■ **PROBLEM**
Everything from the first line of the entries below through the line holding "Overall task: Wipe" must be printed exactly as written.
Segment Start: TASK INPUTS
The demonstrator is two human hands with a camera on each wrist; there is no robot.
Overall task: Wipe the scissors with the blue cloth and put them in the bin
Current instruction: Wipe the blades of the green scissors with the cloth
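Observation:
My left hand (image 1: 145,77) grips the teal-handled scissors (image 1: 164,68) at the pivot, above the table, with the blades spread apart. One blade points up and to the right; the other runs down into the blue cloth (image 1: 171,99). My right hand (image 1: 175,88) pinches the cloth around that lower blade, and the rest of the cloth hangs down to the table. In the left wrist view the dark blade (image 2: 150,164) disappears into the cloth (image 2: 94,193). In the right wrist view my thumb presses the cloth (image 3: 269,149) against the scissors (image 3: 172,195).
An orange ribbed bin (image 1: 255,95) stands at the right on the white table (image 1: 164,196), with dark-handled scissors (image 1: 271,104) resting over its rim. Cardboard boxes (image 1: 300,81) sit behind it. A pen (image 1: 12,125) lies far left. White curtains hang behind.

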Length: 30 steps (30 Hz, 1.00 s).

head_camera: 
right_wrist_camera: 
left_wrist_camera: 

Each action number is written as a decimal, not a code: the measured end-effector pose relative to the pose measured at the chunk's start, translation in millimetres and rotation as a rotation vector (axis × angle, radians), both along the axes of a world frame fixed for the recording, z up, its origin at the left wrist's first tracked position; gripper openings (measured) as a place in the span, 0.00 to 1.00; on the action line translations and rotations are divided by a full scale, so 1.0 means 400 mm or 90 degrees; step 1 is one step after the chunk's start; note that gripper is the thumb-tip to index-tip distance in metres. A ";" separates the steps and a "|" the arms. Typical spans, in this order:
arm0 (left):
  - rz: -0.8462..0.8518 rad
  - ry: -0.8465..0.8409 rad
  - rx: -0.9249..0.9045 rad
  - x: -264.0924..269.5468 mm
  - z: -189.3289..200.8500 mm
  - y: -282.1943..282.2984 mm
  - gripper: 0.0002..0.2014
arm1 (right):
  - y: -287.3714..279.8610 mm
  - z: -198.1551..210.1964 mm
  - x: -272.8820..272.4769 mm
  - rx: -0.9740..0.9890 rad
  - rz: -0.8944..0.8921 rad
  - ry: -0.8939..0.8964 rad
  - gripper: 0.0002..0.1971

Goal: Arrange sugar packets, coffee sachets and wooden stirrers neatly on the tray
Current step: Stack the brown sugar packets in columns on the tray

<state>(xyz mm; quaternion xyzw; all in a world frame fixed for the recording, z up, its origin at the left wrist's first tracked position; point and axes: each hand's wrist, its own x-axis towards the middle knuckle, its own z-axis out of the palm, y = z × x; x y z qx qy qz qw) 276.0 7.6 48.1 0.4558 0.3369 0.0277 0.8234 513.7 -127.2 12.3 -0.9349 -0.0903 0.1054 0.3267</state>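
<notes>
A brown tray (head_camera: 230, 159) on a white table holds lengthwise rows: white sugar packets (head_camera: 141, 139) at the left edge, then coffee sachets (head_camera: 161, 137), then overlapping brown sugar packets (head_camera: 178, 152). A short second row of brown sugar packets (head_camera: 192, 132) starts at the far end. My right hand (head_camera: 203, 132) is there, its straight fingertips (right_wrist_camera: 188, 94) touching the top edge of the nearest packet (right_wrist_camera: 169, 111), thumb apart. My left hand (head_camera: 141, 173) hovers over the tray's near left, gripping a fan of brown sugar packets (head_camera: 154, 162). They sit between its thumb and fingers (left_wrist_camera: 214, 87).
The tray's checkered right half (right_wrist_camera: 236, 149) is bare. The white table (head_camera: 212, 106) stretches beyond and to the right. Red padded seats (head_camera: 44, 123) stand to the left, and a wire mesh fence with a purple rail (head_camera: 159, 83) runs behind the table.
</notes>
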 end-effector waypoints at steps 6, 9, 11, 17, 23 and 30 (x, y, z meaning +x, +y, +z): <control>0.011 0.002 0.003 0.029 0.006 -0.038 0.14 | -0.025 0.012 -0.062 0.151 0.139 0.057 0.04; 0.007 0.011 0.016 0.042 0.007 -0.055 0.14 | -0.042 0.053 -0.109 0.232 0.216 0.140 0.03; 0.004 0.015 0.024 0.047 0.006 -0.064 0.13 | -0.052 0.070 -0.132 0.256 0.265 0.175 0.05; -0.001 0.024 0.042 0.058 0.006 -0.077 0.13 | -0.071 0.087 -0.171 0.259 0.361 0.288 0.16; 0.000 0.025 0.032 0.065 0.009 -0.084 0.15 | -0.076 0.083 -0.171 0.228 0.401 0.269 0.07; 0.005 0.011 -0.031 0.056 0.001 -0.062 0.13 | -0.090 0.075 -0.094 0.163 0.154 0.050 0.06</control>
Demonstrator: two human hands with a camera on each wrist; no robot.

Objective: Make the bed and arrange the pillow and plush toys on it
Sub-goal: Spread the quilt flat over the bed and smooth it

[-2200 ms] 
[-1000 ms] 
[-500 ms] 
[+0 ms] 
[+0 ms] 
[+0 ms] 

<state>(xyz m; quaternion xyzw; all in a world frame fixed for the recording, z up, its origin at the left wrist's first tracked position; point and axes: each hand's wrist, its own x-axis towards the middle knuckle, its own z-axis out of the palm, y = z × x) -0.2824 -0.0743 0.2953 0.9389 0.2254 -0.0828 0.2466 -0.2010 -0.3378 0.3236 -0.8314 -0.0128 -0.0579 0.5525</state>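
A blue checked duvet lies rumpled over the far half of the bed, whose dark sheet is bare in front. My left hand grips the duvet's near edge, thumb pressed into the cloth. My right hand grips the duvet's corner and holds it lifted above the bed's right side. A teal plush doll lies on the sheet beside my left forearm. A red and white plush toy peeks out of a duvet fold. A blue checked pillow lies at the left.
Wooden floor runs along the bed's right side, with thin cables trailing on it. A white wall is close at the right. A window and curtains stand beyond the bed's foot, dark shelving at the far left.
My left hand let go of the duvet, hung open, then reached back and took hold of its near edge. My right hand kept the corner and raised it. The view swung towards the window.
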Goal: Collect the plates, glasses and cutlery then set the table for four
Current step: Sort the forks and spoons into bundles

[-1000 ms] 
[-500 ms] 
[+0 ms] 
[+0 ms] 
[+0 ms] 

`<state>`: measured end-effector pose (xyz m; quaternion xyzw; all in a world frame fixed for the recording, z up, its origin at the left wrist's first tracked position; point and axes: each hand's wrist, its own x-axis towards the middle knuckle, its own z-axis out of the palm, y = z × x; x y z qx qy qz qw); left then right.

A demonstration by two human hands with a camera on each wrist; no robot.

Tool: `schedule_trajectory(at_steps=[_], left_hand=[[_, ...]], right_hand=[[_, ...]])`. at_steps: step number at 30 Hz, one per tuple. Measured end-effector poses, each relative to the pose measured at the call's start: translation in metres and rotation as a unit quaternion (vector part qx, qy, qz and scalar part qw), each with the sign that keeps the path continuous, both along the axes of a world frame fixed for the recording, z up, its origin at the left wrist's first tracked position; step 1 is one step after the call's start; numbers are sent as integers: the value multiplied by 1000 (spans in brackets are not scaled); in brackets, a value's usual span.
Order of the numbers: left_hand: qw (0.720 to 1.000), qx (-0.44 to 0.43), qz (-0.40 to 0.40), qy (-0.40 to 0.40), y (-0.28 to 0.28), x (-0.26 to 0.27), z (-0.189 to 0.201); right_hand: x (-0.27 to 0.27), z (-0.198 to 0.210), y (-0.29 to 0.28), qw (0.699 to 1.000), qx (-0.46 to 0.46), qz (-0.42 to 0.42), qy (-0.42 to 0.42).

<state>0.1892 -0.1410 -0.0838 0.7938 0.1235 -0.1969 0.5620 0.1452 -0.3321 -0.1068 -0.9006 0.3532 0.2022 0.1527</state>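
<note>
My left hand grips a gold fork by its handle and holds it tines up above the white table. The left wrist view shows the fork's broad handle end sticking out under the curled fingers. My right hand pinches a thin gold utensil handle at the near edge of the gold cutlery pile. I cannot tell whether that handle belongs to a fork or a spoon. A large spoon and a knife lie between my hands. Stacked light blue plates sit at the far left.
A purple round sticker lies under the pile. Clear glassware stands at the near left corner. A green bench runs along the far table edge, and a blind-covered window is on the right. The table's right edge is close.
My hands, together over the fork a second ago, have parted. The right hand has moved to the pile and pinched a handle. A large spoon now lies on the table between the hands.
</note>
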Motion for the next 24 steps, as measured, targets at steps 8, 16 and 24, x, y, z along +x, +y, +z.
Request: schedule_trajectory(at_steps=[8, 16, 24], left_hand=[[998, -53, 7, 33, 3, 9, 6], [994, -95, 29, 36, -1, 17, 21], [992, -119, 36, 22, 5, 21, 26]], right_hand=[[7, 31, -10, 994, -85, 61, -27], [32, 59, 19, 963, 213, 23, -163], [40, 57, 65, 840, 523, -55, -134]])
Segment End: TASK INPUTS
■ **TASK SOLUTION**
The demonstrator is two human hands with a camera on each wrist; there is no robot.
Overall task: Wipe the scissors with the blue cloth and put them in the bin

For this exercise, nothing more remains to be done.